Your assignment: The answer must consist of every line in the data that contains "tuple".

Data section:

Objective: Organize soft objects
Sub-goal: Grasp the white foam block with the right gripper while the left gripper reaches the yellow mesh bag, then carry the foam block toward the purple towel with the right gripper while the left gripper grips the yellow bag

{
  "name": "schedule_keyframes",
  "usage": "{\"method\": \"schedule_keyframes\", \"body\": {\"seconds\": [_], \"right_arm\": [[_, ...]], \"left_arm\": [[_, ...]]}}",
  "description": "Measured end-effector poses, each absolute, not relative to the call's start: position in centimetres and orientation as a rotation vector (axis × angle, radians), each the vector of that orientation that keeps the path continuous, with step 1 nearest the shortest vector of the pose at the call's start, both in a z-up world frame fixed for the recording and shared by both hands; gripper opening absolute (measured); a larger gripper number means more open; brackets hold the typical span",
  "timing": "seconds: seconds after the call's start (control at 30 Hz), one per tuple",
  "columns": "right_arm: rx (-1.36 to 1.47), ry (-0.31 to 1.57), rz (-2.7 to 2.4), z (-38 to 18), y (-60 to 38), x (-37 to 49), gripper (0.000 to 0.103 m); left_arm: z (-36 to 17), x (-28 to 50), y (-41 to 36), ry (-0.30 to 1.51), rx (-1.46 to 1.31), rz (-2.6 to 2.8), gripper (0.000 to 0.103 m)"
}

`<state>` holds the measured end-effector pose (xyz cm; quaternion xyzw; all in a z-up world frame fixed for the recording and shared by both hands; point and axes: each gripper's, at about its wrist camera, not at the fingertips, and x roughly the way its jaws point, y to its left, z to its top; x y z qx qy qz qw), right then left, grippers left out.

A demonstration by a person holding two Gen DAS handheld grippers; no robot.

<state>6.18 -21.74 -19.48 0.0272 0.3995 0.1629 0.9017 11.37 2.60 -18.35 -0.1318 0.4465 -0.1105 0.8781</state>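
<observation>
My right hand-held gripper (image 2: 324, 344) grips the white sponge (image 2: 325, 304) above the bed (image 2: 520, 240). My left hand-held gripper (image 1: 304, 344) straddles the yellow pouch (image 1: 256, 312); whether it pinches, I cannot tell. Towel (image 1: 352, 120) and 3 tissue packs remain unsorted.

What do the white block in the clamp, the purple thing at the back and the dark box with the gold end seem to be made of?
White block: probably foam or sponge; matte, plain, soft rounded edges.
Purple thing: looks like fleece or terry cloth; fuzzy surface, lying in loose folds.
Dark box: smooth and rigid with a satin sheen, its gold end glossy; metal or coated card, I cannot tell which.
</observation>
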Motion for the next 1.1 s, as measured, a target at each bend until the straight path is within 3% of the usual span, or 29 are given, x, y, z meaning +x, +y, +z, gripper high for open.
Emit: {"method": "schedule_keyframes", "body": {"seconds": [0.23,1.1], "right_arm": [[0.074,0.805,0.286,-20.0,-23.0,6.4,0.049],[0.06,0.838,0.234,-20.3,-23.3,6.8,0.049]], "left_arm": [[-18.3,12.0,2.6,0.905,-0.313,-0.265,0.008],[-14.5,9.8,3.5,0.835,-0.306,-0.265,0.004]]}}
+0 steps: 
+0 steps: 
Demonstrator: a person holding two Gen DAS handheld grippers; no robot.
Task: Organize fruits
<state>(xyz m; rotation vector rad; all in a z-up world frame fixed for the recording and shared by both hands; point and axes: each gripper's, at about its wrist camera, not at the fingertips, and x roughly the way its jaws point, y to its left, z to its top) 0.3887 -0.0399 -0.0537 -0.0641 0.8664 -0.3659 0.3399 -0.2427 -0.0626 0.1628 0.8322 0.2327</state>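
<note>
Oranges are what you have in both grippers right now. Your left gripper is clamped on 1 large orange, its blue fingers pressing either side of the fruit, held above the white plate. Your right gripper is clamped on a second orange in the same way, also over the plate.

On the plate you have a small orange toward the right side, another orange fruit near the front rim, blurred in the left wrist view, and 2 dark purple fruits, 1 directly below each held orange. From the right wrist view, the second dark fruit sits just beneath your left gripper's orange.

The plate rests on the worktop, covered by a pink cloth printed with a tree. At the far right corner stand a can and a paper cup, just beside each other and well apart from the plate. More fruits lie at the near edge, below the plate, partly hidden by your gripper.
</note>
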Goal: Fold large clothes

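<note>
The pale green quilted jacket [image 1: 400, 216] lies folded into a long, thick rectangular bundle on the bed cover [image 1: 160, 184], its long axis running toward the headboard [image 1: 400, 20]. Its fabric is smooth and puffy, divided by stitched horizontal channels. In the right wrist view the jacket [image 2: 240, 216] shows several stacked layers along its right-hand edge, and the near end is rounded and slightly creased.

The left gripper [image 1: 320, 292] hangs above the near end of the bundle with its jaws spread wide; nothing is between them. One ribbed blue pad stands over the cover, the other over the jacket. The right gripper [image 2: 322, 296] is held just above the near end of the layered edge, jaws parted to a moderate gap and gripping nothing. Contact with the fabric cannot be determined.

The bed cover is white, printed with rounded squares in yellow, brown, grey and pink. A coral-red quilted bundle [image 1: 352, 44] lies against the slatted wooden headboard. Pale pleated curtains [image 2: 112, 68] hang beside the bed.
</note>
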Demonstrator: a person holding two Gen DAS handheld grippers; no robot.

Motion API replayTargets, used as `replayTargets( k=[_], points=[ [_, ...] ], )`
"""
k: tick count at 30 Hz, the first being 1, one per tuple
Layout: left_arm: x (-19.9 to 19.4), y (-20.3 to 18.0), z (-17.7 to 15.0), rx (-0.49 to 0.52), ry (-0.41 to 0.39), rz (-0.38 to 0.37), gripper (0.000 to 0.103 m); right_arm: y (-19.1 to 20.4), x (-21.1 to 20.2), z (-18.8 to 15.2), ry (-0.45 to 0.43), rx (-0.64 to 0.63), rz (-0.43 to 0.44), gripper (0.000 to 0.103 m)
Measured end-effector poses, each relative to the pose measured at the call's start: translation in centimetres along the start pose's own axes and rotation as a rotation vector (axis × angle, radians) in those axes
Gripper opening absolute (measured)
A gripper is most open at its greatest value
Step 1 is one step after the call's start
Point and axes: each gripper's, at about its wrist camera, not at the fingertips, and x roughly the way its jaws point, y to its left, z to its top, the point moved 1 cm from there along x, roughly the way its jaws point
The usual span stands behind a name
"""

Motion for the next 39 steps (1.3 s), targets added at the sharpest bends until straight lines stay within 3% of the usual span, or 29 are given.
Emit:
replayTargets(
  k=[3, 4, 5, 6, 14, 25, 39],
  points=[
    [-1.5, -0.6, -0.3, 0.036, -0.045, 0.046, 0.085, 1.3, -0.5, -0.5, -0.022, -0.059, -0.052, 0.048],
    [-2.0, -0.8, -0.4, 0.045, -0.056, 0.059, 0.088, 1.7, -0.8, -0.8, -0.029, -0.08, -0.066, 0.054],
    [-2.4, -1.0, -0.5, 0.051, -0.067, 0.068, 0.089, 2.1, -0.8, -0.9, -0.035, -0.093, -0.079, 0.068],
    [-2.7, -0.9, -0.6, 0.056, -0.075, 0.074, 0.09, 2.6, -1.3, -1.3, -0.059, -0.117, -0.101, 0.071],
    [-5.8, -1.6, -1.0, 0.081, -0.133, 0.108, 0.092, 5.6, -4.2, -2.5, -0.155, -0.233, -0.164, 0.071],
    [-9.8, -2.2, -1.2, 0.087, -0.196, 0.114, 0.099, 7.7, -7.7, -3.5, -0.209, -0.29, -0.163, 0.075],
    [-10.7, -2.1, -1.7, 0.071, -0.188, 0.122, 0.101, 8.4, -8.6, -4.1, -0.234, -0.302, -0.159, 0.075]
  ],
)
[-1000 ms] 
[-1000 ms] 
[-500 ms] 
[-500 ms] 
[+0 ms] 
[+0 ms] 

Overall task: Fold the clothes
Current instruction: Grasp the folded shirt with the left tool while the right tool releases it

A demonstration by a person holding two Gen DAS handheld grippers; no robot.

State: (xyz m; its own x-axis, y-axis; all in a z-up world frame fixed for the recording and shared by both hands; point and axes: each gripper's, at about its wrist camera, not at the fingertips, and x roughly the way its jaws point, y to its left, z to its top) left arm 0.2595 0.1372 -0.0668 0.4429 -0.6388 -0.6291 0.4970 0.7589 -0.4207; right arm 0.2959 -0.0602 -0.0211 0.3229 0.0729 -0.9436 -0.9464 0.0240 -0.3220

Task result:
  "timing": "seconds: seconds after the call's start (control at 30 Hz), one per tuple",
k: tick count at 30 Hz, the first being 1, one per tuple

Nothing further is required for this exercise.